* **Your instructions**
Select, from the data, each line where "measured" occurs.

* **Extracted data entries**

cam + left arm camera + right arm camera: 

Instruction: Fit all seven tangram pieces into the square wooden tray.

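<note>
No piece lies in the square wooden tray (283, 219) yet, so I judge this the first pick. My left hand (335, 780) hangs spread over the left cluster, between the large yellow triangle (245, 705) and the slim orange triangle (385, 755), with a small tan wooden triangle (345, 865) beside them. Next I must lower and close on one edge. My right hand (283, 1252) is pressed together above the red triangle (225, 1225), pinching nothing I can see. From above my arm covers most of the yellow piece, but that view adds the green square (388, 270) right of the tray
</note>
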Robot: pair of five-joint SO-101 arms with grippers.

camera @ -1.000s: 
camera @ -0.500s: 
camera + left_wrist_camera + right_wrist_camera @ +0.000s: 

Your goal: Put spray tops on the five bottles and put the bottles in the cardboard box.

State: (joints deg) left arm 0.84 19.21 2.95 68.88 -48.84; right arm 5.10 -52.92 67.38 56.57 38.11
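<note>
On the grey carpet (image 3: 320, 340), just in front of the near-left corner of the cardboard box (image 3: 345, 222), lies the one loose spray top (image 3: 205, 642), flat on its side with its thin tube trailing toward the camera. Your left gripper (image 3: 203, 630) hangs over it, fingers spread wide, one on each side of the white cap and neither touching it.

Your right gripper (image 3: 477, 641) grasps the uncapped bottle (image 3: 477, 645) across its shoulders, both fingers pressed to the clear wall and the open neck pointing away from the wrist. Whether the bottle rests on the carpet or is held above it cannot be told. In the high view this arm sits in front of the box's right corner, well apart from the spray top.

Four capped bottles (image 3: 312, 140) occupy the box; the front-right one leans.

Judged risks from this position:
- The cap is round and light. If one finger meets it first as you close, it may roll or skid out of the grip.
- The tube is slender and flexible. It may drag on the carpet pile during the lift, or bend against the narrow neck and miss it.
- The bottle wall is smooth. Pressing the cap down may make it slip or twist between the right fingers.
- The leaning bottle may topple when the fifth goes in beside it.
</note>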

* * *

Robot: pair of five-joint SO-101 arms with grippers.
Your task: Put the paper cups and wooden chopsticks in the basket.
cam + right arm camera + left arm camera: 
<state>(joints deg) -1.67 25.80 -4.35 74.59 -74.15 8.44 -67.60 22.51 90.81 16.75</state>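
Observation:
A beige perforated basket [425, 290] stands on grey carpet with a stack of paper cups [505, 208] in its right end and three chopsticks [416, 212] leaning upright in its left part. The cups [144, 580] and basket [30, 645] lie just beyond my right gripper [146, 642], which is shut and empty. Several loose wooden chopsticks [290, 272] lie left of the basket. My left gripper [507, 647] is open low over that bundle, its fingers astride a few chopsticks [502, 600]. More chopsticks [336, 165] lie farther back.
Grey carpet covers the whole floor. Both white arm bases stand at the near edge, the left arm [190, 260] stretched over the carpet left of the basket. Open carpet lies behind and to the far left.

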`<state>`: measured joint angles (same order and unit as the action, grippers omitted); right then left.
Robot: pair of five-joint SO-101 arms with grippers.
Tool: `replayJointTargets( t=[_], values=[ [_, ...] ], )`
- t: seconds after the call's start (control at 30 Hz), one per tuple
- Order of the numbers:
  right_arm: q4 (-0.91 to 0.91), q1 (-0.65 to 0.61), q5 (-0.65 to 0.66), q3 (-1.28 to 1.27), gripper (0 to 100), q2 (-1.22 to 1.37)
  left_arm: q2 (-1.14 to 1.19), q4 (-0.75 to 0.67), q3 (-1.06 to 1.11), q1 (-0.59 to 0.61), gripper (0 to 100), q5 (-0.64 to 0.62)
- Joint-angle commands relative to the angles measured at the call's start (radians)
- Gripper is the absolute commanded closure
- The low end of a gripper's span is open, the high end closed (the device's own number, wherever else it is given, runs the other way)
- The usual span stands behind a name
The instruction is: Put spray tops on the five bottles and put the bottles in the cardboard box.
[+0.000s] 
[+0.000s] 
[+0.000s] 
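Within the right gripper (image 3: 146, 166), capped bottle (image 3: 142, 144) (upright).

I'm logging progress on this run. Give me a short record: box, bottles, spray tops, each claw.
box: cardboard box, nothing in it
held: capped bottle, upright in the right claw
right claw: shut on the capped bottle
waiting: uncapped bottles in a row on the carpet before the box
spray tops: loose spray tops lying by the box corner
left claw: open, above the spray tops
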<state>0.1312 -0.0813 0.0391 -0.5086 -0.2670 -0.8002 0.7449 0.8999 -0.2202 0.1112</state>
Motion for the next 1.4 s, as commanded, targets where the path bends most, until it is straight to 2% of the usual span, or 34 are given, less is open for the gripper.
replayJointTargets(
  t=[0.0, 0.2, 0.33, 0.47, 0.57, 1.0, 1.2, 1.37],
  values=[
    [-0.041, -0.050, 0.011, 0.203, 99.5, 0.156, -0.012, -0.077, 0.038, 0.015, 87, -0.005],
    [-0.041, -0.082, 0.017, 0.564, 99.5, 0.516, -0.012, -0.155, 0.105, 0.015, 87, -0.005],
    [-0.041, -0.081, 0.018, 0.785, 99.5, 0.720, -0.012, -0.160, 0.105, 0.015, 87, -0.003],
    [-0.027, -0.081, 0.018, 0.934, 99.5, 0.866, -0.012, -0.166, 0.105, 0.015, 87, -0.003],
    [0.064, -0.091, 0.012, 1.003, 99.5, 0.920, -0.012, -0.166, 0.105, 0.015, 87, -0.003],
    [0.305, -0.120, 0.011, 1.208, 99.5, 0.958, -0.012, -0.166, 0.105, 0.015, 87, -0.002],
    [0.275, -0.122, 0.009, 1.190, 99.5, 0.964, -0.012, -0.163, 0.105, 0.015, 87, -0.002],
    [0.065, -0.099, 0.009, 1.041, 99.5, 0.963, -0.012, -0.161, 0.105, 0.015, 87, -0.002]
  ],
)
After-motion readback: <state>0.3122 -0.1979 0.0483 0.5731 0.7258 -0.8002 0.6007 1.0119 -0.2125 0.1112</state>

* **Output for this task**
`<state>`: measured joint angles (same order and unit as the action, grippers omitted); right then left.
- Joint-angle commands relative to the angles measured at the call's start (radians)

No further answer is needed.